WHAT IS REQUIRED.
Would you write out each line of the material below exactly, skipping every picture?

INFORMATION PROVIDED.
§ §

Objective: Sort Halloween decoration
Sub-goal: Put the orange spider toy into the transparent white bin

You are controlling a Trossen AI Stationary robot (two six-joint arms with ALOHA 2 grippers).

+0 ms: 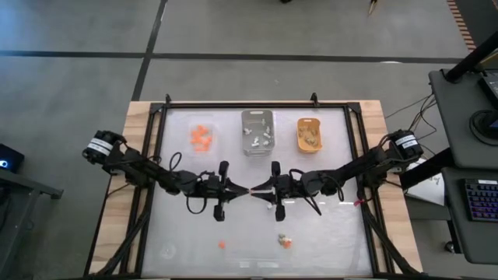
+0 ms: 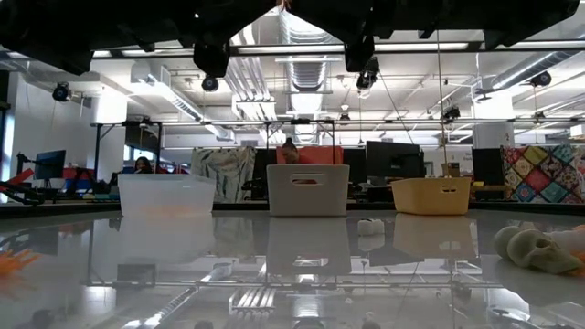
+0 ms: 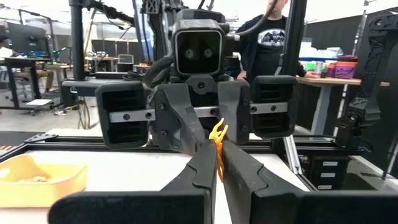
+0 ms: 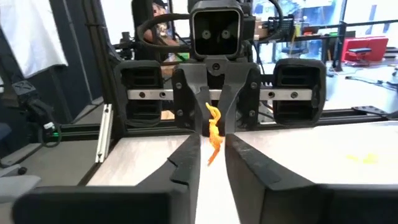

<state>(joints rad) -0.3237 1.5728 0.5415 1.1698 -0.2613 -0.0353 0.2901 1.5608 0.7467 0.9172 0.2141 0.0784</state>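
Left gripper [image 1: 243, 189] clenched on orange trinket [image 3: 217, 134], tip to tip with right gripper [image 1: 255, 189] mid-table, whose fingers I see parted, letting go. Risk: thin pinch slips, trinket drops short of clear tray [image 1: 202, 138] beyond left gripper.

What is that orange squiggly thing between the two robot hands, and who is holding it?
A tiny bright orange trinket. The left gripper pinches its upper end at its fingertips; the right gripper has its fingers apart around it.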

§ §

FINISHED EXERCISE.
Objective: Sort Halloween decoration
Sub-goal: Put the orange spider toy into the transparent white bin

You are controlling a Trossen AI Stationary robot (two six-joint arms with ALOHA 2 grippers).

+0 ms: 
+0 ms: 
+0 ms: 
+0 ms: 

<state>(joints rad) -0.3237 1.5728 0.5415 1.1698 -0.2613 -0.0353 0.2901 1.5608 0.7467 0.9172 0.2141 0.0784</state>
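Left gripper [image 1: 243, 189] clenched on orange trinket [image 3: 217, 134], tip to tip with right gripper [image 1: 255, 189] mid-table, whose fingers I see parted, letting go. Risk: thin pinch slips, trinket drops short of clear tray [image 1: 202, 138] beyond left gripper.

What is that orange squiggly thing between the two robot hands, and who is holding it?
A tiny bright orange trinket. The left gripper pinches its upper end at its fingertips; the right gripper has its fingers apart around it.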

Nothing more belongs to the answer.